Limawaktu.id,- Ketua Panitia Pengawas Pemilu (Panwaslu) Kota Cimahi, Yus Sutaryadi menilai, kaum perempuan cukup rentan terpengaruh oleh aktifitas money politic atau bagi-bagi sembako dalam Pemilihan Gubernur dan Wakil Gubernur Jawa Barat 2018.
Padahal, aktifitas menerima atau pun memberikan dalam bentuk uang maupun sembako dalam perhelatan demokrasi jelas-jelas melanggar aturan.
Hal itu disampaikannya saat sosialisasi pengawasan partisipatif bagi kaum perempuan di Hotel Endah Parahyangan, Rabu (25/4/2018).
"Kaum perempuan sangat riskan sekali dalam hal menerima sembako. Mereka kan berpikirnya spontan, mumpung ada sembako gratis.

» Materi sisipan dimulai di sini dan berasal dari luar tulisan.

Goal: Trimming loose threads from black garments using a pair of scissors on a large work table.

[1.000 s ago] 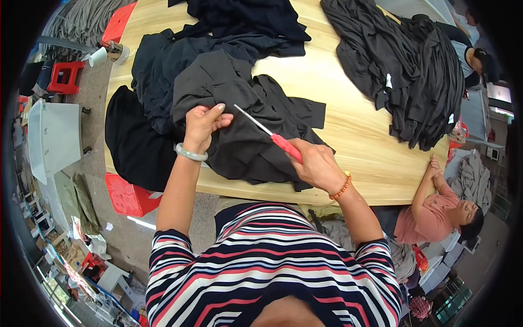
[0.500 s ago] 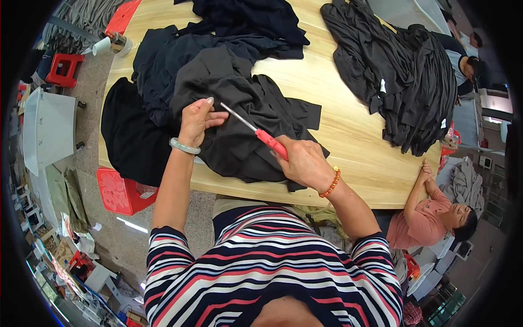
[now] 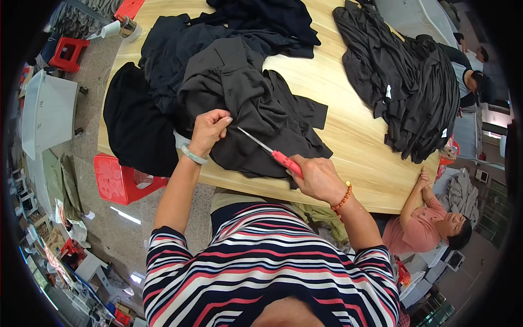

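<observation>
My left hand [image 3: 210,131], with a pale bangle at its wrist, has its fingers closed in a pinch on the cloth of a dark grey garment [image 3: 245,87]. The garment lies crumpled on the wooden table near me. In my right hand [image 3: 321,180], fingers wrap round red-handled scissors [image 3: 284,160], seen nearly edge-on. Their thin metal blade points up and left, its tip a little to the right of my left fingertips, over the grey cloth. Whether the tip touches the cloth I cannot tell.
Navy garments [image 3: 180,60] and a black one [image 3: 136,120] lie left and beyond. Another dark pile [image 3: 397,82] covers the table's right side. A red stool [image 3: 117,177] stands by the table's left edge. A person in pink [image 3: 419,229] leans at the right corner.
My left fingers have closed from a looser, spread pose onto the grey cloth. Both hands sit slightly lower and further right in view, and the scissors have moved along with the right hand.
</observation>
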### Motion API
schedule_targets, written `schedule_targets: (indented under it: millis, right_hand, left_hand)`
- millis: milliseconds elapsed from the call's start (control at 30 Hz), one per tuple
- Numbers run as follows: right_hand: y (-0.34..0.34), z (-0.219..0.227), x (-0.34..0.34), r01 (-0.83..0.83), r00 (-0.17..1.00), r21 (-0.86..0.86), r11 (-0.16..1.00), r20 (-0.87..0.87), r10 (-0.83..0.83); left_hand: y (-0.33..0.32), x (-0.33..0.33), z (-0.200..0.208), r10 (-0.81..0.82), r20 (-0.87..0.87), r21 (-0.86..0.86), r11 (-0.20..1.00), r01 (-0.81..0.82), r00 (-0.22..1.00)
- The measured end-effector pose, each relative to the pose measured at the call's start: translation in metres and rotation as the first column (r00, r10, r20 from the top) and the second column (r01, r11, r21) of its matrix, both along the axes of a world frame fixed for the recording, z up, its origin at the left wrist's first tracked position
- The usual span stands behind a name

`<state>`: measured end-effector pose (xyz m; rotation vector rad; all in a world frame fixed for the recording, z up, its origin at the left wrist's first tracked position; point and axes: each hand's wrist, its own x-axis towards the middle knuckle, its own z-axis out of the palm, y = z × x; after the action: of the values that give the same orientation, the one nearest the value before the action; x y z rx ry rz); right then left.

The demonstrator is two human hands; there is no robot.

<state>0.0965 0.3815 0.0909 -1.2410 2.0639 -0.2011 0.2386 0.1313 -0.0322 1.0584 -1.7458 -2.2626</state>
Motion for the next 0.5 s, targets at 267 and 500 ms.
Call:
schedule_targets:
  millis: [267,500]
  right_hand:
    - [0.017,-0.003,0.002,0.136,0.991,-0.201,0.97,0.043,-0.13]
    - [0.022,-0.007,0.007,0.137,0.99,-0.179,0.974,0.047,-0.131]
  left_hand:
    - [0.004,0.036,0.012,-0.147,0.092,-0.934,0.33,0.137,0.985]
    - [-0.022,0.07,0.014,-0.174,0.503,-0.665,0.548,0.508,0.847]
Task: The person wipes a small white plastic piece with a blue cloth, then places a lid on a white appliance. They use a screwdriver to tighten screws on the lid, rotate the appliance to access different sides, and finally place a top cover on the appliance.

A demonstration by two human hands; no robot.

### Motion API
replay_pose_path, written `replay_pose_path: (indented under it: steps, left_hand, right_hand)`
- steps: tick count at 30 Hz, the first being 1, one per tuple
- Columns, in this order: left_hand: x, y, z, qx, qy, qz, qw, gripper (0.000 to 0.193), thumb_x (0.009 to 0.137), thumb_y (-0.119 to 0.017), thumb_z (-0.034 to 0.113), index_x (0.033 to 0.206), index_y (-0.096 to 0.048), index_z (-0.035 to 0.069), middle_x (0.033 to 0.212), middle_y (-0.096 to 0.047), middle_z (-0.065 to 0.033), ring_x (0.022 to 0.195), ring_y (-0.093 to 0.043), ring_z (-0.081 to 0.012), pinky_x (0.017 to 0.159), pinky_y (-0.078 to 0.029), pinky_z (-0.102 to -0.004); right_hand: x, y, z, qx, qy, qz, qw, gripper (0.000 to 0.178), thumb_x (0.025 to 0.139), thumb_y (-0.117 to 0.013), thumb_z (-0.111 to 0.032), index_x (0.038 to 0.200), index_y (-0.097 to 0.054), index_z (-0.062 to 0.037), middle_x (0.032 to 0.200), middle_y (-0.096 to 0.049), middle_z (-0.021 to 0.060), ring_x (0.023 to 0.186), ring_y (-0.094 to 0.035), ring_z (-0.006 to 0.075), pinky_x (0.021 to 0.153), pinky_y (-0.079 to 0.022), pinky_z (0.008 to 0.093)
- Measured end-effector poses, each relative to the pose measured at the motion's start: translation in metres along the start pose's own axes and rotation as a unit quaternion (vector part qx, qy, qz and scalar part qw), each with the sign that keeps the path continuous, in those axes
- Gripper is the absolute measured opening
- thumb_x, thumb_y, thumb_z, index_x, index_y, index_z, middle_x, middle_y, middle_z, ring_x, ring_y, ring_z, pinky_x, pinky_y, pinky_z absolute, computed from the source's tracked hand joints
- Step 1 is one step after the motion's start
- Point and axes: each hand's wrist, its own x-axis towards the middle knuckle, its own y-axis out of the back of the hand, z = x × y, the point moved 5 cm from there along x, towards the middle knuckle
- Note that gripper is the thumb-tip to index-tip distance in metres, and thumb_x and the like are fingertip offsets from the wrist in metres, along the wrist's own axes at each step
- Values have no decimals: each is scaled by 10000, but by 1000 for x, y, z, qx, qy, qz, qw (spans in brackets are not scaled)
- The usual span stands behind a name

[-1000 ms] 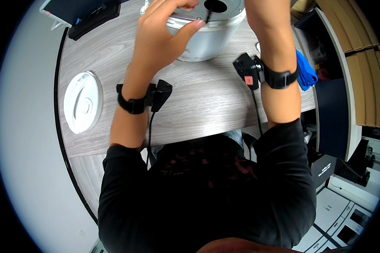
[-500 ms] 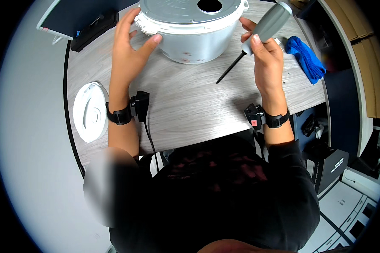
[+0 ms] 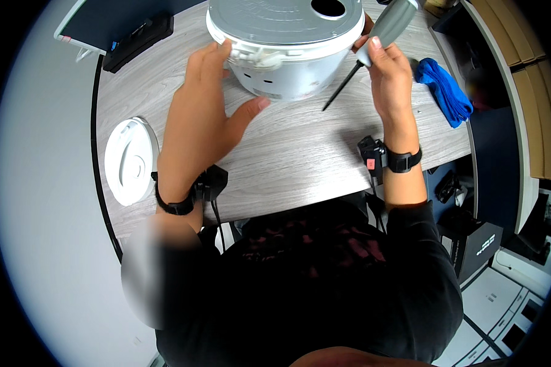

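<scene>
A round silver appliance housing (image 3: 288, 70) with a white rim stands at the far middle of the table. It resembles a rice cooker body. Its flat grey metal face (image 3: 269, 21) is uppermost and has a round dark hole. A white hinge-like piece (image 3: 266, 58) juts from the rim toward me, above two dark slots. My left hand (image 3: 205, 107) has its fingertips against the rim left of that piece, its thumb spread away and nothing gripped. My right hand (image 3: 390, 76) holds a screwdriver (image 3: 389, 27) with a grey handle, its black shaft pointing down-left. Some right fingers reach behind the housing's right side.
A white oval lid-like part (image 3: 130, 162) lies at the table's left. A folded blue cloth (image 3: 444, 92) is at the right edge, beside shelving with cardboard boxes (image 3: 526, 104). A monitor (image 3: 104, 27) stands far left. A black box (image 3: 471, 248) sits below on the right.
The housing has turned, bringing the white hinge-like piece rightward to the front and the slots into view. My left hand has moved right and closer to me. The screwdriver has shifted slightly up and right.
</scene>
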Motion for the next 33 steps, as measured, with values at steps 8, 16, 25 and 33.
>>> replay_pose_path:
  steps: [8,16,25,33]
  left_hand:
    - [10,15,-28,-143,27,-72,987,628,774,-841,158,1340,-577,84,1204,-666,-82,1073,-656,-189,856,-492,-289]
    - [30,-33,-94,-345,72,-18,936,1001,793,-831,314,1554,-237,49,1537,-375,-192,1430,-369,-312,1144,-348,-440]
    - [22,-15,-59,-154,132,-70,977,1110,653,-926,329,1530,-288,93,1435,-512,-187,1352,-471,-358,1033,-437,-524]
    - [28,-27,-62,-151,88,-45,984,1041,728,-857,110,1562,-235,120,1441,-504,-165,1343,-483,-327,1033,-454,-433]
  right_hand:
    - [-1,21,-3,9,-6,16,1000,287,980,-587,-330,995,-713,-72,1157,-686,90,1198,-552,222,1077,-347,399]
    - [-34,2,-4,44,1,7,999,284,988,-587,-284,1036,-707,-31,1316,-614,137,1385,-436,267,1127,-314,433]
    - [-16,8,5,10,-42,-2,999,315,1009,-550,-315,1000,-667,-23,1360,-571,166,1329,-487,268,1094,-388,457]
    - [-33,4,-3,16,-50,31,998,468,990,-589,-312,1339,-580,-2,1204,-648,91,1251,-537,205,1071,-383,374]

Padahal dari sisi pelanggarannya luar biasa, bisa pidana," jelas Yus.
Untuk itu, terang Yus, dalam sosialisasi bagi kaum perempuan ini, pihaknya memberikan pemahaman seputar informasi-informasi berkenaan dengan Pilkada.
"Dengan adanya kegiatan ini, sengaja kami rangkul, kita mencerdaskan kaum perempuan," tuturnya.
Selain itu, dalam kesempatan tersebut, Yus juga mengajak semua kaum perempuan di Kota Cimahi untuk mengawal dan mengawasi proses berjalannya pesta demokrasi.
Sebab, kata dia, keterlibatan perempuan sangat penting dan menjadi kunci utama untuk menyukseskan Pilkada serentak 2018.
"Sebagai masyarakat Cimahi harus mengawal Pilkada ini betul-betul harus jurdil dan berintegritas," pungkasnya.